After thorough cleaning of the probe and skin-contact regions using disposable skin-cleansing wipes, VIS-SWIR reflectance spectra were sampled from cranial and extracranial sites. To acquire spectra, the instrument’s contact probe was placed onto the subject’s skin, while the spectroradiometer was remotely controlled by a laptop. Patients were encouraged to immediately report any discomfort felt during the procedure.
Cranial sites were located on the scalp (cerebral site) and the temple region (brainstem site) contralateral to the most trembling limb, from which the extracranial spectra were acquired. For the cerebral site, the contact probe was positioned at the location corresponding to the electrode placement site FC3 of the International 10–20 system EEG montage. The selection of the scalp area over the primary motor cortex for NIR reflectance spectra in patients with ET is motivated by two key factors: accessibility and relevance.

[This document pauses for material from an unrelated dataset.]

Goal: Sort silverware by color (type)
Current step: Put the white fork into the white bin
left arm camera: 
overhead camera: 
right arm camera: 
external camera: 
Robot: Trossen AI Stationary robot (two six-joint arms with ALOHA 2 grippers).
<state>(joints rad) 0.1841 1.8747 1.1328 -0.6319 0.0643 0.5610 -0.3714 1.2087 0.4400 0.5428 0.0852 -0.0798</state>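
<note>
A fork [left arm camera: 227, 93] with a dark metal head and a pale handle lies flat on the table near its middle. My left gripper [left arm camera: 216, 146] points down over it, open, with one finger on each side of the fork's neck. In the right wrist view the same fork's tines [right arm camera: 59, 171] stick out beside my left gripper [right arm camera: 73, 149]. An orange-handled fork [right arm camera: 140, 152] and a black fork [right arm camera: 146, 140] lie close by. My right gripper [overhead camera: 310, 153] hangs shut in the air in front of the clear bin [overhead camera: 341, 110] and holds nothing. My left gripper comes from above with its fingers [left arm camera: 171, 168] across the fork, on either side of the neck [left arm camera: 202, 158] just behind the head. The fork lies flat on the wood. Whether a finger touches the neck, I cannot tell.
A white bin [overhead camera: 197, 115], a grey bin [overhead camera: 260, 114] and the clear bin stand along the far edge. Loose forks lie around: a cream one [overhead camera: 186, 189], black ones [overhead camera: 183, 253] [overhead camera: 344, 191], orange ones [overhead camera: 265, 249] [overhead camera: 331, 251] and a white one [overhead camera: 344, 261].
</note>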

The scalp represents an accessible, non-invasive site for NIR light penetration, allowing for the measurement of cortical activity, particularly in the motor cortex, which plays a fundamental role in motor control. This region is responsible for the generation and regulation of voluntary movements, and it is important in modulating the rhythmic firing patterns that are frequently disrupted in ET. Abnormalities in cortical excitability and communication within motor-related areas may contribute to the generation of tremor, which manifests as the characteristic rhythmic shaking observed in patients.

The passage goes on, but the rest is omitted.